Only lines holding the string "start" are wanted; copy each one from the material.
─── Source material ───
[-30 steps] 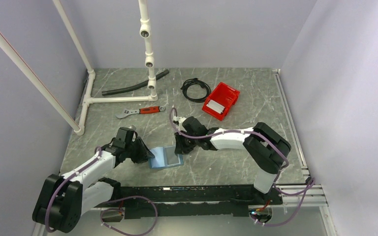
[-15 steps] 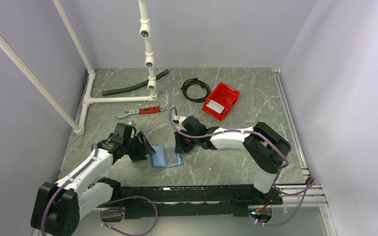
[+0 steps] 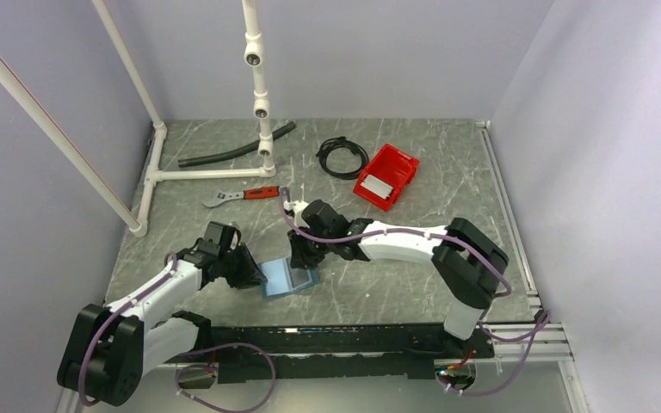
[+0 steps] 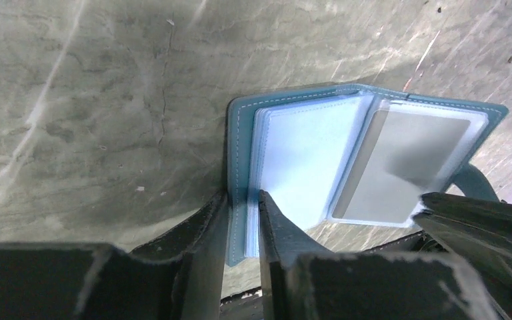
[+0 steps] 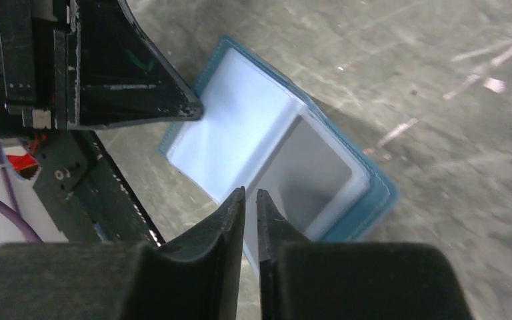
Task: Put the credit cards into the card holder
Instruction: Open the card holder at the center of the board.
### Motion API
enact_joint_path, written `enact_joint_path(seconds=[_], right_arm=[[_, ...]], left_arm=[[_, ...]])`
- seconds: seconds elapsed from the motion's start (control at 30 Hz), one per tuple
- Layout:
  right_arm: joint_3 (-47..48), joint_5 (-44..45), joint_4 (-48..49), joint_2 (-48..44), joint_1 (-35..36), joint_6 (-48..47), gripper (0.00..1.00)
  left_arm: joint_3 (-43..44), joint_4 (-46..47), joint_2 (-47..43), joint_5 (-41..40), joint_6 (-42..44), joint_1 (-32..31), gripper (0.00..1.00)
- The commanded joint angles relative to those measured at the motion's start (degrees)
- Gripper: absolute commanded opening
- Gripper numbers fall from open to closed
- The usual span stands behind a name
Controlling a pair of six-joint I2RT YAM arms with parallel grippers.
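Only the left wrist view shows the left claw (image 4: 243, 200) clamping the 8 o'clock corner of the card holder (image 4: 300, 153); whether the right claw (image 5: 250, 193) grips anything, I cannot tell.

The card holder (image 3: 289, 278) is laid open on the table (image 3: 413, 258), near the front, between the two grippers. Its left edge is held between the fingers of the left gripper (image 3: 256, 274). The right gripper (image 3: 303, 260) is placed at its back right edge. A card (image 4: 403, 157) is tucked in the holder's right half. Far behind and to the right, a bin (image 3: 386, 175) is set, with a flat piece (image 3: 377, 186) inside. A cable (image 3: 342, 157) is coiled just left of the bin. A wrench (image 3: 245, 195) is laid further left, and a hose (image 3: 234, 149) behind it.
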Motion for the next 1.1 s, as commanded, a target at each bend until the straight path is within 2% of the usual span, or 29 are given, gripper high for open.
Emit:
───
• **Answer to this task**
- seconds: seconds elapsed from the motion's start (control at 30 Hz), one per tuple
- The commanded joint angles relative to those measured at the motion's start (degrees)

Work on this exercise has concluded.